* [WHAT YOU ARE ASKED TO DO] Please copy out the entries until you have copied the line that contains "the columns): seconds", beginning with the first line.

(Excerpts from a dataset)
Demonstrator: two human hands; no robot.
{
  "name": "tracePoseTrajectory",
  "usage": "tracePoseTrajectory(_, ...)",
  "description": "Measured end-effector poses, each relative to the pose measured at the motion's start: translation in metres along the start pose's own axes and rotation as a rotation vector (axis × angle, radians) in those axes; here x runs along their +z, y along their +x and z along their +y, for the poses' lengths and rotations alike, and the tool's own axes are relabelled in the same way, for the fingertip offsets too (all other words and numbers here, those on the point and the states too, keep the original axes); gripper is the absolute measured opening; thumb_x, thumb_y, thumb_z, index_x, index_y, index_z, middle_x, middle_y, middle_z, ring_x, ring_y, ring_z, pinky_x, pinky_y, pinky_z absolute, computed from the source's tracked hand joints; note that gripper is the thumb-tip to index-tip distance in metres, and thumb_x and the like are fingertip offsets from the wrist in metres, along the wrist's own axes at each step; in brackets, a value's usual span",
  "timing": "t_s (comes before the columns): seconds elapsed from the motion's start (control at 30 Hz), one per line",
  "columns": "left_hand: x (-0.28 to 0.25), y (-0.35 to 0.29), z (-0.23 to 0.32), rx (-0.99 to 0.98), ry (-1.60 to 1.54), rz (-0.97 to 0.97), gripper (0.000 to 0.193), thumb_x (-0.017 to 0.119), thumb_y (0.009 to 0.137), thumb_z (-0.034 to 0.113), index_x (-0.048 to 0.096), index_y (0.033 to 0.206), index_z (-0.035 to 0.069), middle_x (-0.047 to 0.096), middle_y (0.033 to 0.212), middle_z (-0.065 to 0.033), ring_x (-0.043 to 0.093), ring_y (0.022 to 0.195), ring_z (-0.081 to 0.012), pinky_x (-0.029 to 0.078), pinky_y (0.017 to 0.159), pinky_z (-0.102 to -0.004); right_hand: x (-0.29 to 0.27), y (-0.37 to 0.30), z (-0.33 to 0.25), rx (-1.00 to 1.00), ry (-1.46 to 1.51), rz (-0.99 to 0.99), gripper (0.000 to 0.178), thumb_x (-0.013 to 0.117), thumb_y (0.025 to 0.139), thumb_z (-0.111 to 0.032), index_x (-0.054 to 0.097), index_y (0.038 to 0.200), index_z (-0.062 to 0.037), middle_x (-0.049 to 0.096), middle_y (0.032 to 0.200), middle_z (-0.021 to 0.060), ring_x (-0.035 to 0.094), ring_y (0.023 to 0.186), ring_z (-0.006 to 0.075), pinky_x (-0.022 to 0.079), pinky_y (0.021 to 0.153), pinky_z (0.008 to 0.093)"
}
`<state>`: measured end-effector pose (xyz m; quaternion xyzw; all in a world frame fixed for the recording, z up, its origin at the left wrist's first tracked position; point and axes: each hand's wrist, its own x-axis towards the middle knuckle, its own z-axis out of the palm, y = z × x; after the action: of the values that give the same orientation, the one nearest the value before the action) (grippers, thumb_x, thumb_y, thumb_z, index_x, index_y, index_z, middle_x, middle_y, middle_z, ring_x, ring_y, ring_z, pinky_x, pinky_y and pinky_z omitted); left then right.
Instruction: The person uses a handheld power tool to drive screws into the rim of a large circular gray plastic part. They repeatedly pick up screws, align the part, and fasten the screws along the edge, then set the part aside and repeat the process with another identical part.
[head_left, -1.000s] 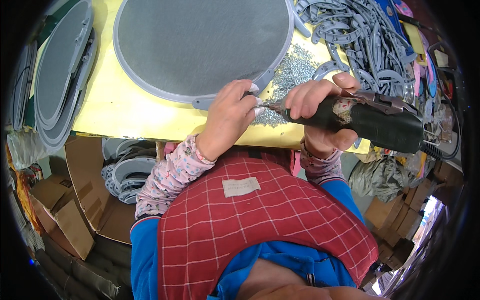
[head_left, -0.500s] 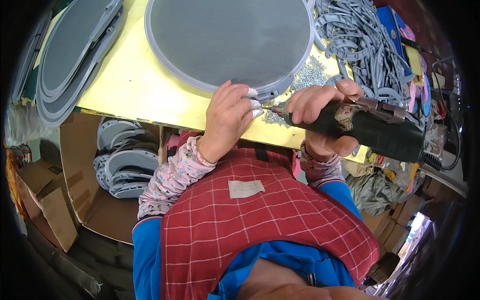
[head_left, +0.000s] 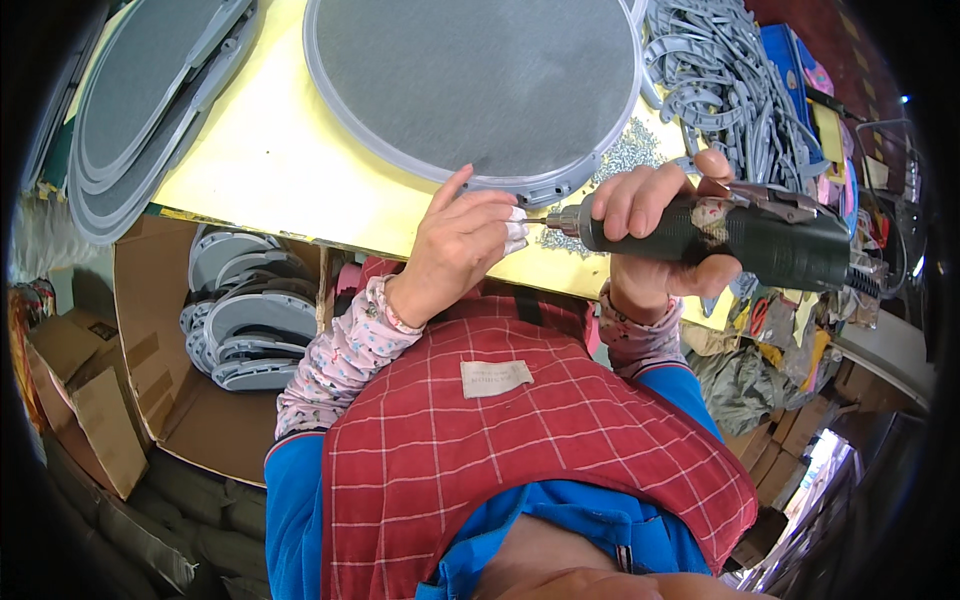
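Note:
My right hand is wrapped round a black electric screwdriver, held nearly level, its bit pointing left. White tape covers some fingertips of my left hand, which are pinched together at the tip of the bit. Whatever they hold there is hidden by the tape and fingers. The left index finger stretches up toward the rim of a large round grey mesh panel. That panel lies flat on the yellow table, its thicker rim section with holes just above both hands. Small silver screws lie scattered beside it.
A heap of curved grey plastic parts fills the right of the table. Finished-looking grey panels are stacked at the left. Below the table edge, a cardboard box holds more grey round pieces. A blue bin stands far right.
The screwdriver has tilted closer to level and its bit still meets my left fingertips. My left index finger has straightened out. The panel sits slightly farther right and up in view.

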<state>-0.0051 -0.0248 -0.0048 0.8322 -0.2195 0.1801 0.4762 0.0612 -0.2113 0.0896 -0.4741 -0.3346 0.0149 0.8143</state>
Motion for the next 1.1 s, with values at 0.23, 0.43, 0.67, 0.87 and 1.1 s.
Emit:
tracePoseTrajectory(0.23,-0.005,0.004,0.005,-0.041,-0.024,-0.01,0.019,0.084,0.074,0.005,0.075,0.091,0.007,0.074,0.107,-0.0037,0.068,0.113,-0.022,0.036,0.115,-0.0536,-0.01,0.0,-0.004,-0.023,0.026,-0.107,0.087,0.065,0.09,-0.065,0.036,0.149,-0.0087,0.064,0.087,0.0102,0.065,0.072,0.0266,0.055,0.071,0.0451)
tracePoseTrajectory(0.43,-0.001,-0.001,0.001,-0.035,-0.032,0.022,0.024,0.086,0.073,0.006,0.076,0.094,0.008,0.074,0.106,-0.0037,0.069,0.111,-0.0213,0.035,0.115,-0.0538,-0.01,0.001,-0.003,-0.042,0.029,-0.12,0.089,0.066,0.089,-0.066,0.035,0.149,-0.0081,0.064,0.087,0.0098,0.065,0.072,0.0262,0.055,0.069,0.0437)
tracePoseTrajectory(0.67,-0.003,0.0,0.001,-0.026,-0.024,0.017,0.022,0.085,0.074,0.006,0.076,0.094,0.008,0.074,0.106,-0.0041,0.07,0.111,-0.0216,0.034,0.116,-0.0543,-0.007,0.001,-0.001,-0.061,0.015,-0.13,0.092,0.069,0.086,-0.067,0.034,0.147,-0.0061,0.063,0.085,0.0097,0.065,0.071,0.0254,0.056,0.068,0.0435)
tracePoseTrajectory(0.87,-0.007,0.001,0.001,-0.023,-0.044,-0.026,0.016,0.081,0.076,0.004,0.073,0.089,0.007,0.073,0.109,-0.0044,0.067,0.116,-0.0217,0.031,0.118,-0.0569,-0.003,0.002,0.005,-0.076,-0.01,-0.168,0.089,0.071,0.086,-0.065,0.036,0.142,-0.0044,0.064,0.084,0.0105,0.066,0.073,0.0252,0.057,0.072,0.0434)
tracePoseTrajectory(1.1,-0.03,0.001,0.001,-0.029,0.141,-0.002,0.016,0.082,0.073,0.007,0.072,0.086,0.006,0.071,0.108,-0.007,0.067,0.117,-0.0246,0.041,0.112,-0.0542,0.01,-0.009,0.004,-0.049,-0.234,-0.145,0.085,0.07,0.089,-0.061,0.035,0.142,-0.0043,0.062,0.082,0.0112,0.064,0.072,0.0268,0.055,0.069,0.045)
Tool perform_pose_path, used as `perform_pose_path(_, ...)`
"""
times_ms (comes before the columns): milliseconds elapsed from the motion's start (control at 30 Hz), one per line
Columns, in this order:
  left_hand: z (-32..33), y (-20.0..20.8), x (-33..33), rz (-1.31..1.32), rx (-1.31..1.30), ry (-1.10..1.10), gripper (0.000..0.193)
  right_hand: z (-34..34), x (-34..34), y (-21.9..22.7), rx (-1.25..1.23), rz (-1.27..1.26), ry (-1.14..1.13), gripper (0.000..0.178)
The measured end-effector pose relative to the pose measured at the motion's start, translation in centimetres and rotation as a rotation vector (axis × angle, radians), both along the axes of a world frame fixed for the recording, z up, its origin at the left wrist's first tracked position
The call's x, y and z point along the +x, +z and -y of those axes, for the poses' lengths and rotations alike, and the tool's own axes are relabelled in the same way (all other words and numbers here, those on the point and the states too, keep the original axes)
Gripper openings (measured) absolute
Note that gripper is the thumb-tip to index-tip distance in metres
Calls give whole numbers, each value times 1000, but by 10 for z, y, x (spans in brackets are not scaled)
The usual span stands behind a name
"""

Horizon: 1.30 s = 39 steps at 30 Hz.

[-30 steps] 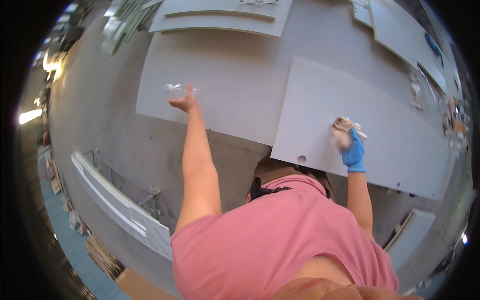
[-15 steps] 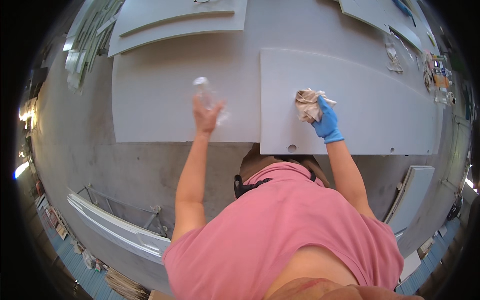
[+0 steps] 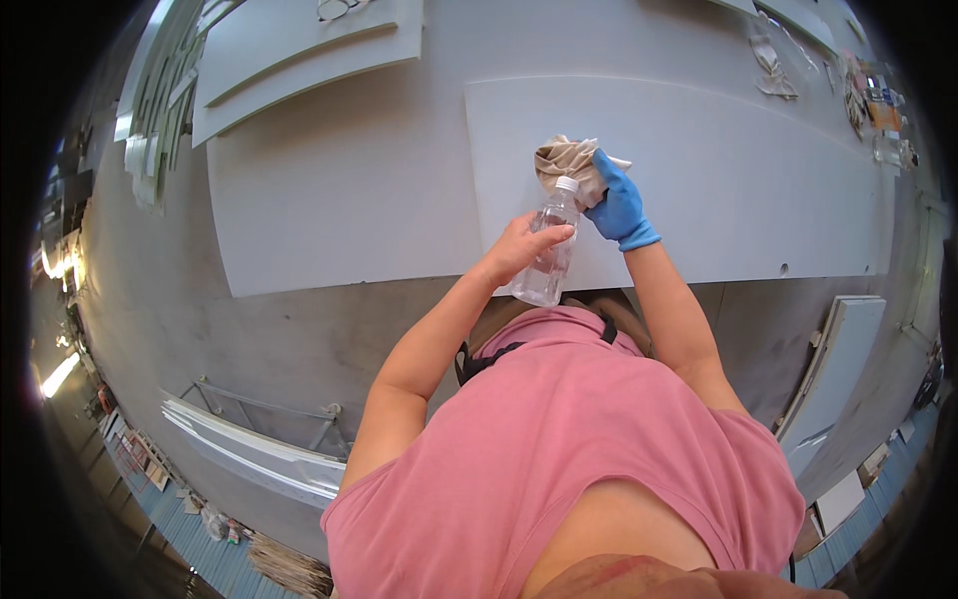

* [RESULT OF THE TASK]
Demonstrator: two human hands; no robot.
{
  "name": "tracePoseTrajectory",
  "usage": "tracePoseTrajectory(_, ...)",
  "description": "Measured end-effector poses, each relative to the pose measured at the motion's start: translation in metres along the start pose's own axes and rotation as a rotation vector (axis × angle, radians) in those axes; here x runs along their +z, y along their +x and z along their +y, for the poses' lengths and rotations alike, and the tool's own axes are relabelled in the same way, for the fingertip offsets too (all other words and numbers here, those on the point and the states too, keep the original axes); gripper is the absolute measured opening; thumb_x, thumb_y, thumb_z, index_x, index_y, index_z, middle_x, middle_y, middle_z, ring_x, ring_y, ring_z, pinky_x, pinky_y, pinky_z absolute, computed from the source's tracked hand joints; note that gripper is the thumb-tip to index-tip distance in metres, and thumb_x and the like are fingertip offsets from the wrist in metres, along the wrist's own axes at each step; in brackets, a value's usual span",
  "timing": "t_s (comes before the columns): seconds elapsed from the motion's start (control at 30 Hz), one per line",

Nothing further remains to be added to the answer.